When she does sit down with the principal, Mr. Flavin, Mary is forced to experience further sexist humiliation when he explains that very fact to her:

"‘You are at a point in your life where you may not be aware that, to men, you are sexually attractive. Men want to have sex with you. And your outfit is encouraging men, your classmates, to want to have sex with you, to think about having sex with you, when they should be thinking about school.’”

To any reader, that passage reads as creepy and completely inappropriate. To any female reader, that passage reads as familiar. Women are constantly reduced to the physicality of their bodies, which are seen as mere sex objects or reproduction machines.

Like so many other women who have been humiliated and traumatized by sexual harassment and a systemized misogyny, Mary is enraged by her experience. When discussing it with Ainsley, she expresses anger towards the principal for his overt sexism, towards her female Spanish teacher who she sees as under his control, and towards her entire community. "A sticky film certainly connects everything," Ainsley says afterwards. "Especially in this situation, in which, I fear, that everyone who lives within a thirty-five mile radius of our school is implied.'"

After coming to terms with the fact that the harassment they face isn't the fault of one person, but an entire community and culture, the girls come to a conclusion so many other women have: “We have to consume so we’re not consumed,” Mary tells Ainsley, only unlike so many other women, they don't mean it metaphorically. Before the end of the story, they begin plotting the perfect symbolic murder and act of cannibalism, one that will send a message to the principal, the Spanish teacher, and the boys in the car.
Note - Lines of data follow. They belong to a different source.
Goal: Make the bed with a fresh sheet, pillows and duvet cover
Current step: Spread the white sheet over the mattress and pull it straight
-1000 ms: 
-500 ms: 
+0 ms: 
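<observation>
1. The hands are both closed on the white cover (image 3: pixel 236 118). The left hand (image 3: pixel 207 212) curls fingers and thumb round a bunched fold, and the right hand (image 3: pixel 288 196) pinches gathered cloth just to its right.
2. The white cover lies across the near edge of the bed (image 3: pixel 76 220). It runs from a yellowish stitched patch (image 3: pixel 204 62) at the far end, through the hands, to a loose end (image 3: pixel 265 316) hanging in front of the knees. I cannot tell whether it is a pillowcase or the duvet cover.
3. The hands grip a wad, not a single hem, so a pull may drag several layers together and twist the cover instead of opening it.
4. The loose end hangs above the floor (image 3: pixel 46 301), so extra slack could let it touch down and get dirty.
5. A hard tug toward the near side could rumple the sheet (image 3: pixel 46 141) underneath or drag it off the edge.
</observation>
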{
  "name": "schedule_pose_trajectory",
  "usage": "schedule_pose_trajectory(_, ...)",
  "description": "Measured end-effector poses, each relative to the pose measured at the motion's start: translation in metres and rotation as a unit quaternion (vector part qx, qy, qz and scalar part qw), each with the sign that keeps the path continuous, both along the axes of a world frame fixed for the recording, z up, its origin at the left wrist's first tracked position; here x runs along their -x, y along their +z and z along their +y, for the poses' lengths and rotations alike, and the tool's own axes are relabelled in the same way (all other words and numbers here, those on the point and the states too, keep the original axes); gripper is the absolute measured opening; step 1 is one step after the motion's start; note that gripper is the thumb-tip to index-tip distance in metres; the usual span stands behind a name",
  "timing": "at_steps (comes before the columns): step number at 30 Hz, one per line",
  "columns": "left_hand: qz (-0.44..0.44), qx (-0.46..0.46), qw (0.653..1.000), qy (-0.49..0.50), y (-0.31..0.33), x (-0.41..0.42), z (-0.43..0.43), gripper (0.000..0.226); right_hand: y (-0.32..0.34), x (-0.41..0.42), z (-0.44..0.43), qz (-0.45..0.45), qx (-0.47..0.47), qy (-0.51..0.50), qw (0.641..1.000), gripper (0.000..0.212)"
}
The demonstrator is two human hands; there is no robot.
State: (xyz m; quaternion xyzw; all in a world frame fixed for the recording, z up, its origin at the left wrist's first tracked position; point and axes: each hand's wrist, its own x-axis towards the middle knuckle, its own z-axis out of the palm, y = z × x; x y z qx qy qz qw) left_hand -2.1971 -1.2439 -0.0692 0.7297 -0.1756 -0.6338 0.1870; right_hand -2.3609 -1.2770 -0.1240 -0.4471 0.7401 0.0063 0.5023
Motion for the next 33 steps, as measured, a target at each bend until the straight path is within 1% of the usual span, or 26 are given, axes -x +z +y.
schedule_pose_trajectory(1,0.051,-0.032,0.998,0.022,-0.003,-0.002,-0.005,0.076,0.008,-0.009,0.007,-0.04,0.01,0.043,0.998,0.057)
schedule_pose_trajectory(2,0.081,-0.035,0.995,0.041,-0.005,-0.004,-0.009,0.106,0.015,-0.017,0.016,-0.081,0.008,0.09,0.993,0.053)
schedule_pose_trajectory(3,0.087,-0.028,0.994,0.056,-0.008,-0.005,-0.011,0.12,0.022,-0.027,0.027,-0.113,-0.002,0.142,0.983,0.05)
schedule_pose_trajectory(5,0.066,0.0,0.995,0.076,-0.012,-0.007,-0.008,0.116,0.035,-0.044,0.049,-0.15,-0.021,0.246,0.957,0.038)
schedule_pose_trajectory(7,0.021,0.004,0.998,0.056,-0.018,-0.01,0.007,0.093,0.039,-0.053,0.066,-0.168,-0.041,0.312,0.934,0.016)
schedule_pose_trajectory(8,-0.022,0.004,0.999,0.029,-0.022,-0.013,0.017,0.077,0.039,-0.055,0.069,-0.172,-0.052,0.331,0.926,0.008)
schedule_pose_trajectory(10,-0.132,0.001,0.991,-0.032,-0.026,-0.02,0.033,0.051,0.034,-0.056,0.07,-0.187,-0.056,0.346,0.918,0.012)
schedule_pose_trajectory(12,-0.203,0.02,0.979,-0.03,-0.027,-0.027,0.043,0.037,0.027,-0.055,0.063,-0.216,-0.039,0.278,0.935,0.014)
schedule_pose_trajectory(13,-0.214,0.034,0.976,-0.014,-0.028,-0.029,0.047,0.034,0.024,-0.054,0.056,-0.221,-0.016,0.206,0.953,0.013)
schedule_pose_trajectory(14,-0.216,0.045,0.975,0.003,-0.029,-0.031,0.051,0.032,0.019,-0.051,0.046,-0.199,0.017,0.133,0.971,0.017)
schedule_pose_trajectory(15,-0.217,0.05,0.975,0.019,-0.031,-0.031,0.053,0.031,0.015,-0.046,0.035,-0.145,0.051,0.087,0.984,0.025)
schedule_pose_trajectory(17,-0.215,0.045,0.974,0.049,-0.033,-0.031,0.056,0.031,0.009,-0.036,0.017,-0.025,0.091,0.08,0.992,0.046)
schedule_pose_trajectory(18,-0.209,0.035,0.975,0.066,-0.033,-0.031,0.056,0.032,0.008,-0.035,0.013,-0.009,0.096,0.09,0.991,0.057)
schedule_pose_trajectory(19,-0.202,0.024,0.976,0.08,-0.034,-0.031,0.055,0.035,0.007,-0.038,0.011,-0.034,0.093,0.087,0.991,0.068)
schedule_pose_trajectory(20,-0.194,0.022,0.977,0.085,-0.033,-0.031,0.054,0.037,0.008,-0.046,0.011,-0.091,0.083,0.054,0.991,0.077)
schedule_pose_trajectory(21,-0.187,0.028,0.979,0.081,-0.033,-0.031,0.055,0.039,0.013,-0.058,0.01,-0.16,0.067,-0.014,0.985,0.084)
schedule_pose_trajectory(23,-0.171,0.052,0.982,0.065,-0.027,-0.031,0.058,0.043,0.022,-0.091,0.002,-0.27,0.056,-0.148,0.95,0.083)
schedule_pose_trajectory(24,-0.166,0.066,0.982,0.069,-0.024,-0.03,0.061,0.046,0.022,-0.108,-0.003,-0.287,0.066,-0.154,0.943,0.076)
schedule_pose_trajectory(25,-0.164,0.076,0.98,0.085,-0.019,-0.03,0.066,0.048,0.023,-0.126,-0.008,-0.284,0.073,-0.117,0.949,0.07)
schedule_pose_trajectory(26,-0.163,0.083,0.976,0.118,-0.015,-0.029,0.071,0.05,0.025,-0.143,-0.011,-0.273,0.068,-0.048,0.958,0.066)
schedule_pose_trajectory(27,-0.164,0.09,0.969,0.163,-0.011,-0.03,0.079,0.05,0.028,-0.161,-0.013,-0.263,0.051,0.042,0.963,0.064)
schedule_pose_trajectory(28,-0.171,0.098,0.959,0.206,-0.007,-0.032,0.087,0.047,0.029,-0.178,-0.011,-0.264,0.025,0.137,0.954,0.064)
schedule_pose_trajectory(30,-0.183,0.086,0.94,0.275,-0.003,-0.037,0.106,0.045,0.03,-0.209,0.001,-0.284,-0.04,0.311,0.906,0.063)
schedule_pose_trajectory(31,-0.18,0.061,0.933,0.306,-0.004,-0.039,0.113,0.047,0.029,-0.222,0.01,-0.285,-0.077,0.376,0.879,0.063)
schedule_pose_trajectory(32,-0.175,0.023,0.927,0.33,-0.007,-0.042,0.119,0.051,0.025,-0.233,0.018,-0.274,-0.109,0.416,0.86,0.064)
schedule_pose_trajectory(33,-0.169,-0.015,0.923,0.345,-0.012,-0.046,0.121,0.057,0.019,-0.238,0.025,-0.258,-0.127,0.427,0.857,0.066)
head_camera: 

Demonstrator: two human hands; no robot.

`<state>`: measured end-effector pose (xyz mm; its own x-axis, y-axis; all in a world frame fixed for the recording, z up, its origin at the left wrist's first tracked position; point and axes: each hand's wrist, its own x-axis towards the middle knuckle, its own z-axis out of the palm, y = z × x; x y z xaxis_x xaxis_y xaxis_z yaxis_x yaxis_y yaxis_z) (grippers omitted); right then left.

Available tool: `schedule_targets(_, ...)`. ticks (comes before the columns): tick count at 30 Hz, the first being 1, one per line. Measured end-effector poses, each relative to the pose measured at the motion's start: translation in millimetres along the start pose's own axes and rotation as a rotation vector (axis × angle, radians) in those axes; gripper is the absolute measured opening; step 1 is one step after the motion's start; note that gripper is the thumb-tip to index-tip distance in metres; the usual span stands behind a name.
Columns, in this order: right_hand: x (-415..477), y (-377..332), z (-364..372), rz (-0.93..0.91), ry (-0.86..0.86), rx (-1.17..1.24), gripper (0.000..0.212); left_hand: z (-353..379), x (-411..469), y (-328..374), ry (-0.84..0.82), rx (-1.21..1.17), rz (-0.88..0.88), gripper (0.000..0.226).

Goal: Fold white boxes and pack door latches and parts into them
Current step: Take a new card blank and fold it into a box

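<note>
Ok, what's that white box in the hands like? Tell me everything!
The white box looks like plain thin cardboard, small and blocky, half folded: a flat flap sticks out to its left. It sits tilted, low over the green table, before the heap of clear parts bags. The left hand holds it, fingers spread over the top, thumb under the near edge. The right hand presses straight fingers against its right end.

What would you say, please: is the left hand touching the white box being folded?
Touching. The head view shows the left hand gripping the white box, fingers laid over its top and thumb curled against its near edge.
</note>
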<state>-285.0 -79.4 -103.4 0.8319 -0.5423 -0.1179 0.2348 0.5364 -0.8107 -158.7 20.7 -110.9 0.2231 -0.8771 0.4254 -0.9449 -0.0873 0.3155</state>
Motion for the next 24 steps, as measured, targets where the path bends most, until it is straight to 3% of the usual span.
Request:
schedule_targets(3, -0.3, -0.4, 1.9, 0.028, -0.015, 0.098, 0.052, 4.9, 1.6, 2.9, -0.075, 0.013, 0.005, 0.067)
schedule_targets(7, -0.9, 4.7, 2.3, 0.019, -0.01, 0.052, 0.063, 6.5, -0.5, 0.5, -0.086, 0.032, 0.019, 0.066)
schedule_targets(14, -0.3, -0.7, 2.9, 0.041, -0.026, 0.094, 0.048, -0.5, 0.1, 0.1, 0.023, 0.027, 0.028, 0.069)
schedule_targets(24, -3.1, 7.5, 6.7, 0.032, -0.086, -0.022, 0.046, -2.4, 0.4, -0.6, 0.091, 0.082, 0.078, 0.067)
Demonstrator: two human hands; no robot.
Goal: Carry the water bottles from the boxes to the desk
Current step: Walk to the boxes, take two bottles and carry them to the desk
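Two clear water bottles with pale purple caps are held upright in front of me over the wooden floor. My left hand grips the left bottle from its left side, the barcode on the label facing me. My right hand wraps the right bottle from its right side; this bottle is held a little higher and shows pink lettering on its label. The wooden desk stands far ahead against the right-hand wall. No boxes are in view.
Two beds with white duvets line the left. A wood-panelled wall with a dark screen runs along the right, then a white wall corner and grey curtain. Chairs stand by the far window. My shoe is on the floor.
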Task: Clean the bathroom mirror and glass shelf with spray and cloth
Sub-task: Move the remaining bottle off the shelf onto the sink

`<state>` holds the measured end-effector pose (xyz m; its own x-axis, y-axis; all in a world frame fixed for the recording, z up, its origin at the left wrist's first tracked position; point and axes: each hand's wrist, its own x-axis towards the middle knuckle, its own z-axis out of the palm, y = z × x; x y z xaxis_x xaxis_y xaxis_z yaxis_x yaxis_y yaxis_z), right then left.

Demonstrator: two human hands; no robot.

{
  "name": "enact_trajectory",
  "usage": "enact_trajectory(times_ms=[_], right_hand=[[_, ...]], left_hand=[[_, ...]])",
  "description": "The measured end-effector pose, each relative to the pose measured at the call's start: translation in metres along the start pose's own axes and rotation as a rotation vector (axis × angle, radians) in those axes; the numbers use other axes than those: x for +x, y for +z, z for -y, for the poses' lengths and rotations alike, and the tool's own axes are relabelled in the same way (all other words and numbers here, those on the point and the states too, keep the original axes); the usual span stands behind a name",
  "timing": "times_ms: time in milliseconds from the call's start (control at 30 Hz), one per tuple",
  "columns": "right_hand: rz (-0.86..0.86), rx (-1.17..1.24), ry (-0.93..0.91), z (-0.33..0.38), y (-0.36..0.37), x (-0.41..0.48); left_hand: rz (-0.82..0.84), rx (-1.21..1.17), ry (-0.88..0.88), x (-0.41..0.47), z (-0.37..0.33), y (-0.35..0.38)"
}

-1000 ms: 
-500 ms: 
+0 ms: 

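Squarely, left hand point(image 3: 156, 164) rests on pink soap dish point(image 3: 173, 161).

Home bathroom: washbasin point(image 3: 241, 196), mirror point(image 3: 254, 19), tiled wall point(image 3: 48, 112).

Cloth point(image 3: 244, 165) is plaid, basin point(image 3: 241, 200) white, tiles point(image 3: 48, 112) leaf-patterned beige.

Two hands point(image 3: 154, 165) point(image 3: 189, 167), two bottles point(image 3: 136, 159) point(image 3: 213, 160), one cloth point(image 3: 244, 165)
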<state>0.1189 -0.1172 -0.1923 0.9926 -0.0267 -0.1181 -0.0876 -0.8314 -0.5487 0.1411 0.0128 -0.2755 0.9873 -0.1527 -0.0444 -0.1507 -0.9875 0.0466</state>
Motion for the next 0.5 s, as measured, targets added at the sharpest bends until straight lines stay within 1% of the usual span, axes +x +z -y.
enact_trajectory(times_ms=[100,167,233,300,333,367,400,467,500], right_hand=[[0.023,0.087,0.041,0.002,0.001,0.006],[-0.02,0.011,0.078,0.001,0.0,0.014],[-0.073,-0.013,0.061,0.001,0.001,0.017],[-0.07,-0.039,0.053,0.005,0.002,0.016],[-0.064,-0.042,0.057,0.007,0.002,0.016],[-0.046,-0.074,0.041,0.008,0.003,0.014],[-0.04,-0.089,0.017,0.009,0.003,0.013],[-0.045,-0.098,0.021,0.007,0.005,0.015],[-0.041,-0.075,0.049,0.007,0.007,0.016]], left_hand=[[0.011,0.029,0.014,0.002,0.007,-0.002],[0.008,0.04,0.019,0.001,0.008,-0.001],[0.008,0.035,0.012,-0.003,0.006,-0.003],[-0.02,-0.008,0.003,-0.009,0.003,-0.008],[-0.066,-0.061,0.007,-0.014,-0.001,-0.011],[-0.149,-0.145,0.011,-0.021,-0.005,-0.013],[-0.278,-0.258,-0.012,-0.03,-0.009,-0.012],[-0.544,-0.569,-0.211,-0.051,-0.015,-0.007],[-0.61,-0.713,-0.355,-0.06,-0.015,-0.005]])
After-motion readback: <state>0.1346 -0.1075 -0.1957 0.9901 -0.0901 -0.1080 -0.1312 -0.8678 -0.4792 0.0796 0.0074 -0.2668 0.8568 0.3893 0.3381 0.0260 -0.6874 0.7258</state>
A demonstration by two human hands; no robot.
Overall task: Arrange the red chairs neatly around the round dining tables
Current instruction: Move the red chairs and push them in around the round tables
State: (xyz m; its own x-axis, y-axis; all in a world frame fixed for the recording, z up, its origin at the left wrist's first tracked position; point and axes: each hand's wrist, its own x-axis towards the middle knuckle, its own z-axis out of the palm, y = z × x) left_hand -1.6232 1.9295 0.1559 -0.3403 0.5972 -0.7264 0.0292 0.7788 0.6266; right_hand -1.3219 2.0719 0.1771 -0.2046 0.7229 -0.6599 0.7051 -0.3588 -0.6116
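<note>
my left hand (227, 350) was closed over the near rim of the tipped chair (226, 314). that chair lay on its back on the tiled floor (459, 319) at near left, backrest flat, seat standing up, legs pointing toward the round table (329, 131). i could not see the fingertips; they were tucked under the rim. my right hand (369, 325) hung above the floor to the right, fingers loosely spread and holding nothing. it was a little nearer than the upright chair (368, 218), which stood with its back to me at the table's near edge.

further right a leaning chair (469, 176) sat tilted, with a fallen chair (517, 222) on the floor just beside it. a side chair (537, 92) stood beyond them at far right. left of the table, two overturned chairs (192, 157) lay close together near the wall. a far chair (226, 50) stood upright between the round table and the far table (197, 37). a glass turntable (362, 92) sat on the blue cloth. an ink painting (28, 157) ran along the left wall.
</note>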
Like the other stories in Belly Up, "Arms Overhead" is twisty and complex, appearing to be one things on the surface — a story about girlhood friendship — but eventually revealing itself to be something else entirely — a cautionary tale about sexual harassment and revenge. Though it isn't a straightforward horror story, it does capture the terror so many modern women feel every day.

And, for any woman struggling under the weight of America's systematic sexism and institutionalized misogyny, "Arms Overhead" has some advice many in the #MeToo and Time's Up movements already seem to be following:

“Be patient,” Ainsley tells Mary. “We’ll eat them. We just need to figure out the best way how."